The two appointees, Archbishop Daniel of Pamphilon and Bishop Hilarion of Edmonton, "must leave the Ukrainian Orthodox Church's canonical territory," as their activities are uncanonical and disturb Ukraine's interfaith peace, the decision reads.

The Synod also announced that the Ukrainian Orthodox Church's episcopate had suspended concelebration with hierarchs of the Patriarchate of Constantinople.

The Synod called on the clergy, monastics, and laypeople to pray even more arduously for the preservation of the unity of Orthodoxy.

Ukrainian President Petro Poroshenko announced on April 17 that he would urge Patriarch Bartholomew of Constantinople to issue a tomos (ordinance) on setting up a "unified local church" in Ukraine. The idea met with protests from the Moscow Patriarchate and its self-governed element, the canonical Ukrainian Orthodox Church, which did not ask for autocephaly.

Patriarch Bartholomew accepted Poroshenko's address for consideration. Over the next several months, the Russian Church had bilateral contacts with other Orthodox churches around the world to win their support for preventing interference in its internal affairs and the legalization of a schism in Ukraine.

Patriarch Kirill of Moscow and All Russia made his last attempt to settle the matter diplomatically by visiting Istanbul to meet with Patriarch Bartholomew on August 31. However, despite a "brotherly conversation," as both parties described it in interviews with journalists, the very next day Patriarch Bartholomew presented a report at an assembly of the Constantinople bishops in which he described Moscow's activities in Ukraine's ecclesiastical affairs as uncanonical interference and claimed this right for himself.

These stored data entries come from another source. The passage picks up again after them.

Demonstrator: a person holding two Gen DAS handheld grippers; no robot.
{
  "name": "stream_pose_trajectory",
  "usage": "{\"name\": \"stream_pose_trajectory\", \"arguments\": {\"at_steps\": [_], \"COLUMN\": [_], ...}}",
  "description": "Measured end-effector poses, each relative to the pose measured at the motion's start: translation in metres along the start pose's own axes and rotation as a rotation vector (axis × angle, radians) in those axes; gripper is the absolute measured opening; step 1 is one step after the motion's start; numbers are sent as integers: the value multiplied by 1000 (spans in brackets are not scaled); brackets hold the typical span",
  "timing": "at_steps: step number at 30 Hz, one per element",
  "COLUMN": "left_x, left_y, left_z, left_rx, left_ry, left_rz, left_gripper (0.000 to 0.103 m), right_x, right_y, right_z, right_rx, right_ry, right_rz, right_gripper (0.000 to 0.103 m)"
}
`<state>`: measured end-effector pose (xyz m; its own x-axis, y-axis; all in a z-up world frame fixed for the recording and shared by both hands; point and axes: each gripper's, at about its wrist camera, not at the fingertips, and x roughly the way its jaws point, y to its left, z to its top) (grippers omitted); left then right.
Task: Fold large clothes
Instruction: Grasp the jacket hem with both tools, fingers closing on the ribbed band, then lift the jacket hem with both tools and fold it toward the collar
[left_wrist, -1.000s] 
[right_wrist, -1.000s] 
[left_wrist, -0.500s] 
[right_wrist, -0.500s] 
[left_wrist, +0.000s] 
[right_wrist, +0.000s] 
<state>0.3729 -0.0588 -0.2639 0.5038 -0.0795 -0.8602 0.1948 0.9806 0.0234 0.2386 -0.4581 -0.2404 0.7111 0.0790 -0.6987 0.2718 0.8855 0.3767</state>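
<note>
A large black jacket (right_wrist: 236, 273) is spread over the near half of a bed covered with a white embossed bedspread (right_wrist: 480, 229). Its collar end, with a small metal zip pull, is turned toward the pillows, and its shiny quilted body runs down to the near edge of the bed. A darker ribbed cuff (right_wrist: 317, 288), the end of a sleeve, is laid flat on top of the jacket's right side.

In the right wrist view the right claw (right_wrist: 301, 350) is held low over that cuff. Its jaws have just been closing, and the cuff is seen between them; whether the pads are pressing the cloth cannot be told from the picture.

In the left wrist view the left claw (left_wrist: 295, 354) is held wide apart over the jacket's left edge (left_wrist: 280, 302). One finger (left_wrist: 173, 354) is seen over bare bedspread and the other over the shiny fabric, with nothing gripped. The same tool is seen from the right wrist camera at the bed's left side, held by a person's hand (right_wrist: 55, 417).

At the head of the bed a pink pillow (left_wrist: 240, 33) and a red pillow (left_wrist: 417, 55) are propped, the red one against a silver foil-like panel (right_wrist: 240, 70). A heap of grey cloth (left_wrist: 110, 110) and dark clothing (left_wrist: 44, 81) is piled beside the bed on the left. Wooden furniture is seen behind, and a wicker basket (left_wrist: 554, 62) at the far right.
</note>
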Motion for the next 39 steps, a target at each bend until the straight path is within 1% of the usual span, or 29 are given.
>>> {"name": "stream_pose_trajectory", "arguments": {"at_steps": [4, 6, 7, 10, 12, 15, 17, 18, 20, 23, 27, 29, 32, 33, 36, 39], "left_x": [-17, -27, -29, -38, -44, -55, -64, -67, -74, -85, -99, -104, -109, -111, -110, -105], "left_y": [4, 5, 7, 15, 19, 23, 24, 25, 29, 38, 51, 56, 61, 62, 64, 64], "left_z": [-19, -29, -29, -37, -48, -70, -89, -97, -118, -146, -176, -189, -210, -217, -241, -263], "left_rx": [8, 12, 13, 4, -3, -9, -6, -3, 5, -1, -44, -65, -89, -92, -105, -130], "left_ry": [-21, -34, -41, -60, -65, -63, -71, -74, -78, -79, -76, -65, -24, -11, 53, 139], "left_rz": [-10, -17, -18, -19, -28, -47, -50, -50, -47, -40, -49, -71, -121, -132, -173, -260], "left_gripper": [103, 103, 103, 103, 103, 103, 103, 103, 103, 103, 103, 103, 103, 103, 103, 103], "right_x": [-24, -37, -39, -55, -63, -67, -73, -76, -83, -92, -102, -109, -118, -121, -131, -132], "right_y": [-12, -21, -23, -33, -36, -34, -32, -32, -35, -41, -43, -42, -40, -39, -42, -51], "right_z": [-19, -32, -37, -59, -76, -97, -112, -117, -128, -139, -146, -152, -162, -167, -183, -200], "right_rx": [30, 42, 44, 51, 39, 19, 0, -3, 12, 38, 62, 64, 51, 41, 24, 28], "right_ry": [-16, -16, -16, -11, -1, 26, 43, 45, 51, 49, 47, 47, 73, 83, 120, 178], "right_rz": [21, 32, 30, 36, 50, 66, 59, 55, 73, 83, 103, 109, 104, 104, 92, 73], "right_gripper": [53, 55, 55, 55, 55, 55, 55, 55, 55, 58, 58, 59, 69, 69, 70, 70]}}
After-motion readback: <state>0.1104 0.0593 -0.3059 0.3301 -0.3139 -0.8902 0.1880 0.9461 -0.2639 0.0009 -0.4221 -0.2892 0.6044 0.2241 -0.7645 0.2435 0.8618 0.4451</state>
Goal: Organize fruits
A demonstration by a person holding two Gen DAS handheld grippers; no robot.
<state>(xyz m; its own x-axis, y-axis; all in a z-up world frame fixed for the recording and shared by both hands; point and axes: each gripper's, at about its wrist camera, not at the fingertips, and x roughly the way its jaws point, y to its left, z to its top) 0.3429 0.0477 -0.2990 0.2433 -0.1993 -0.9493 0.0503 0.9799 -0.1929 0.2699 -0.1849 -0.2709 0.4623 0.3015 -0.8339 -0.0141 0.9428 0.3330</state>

Soon afterward, the Ecumenical Patriarchate announced the appointment of two bishops as its exarchs in Kyiv to pave the way toward "Ukraine's autocephaly."

The Holy Synod of the Moscow Patriarchate qualified Constantinople's actions as incursion into its canonical territory and announced at on September 14 that it was suspending liturgical mention of the patriarch of Constantinople, which is seen by some as analogous to breaking off diplomatic relations.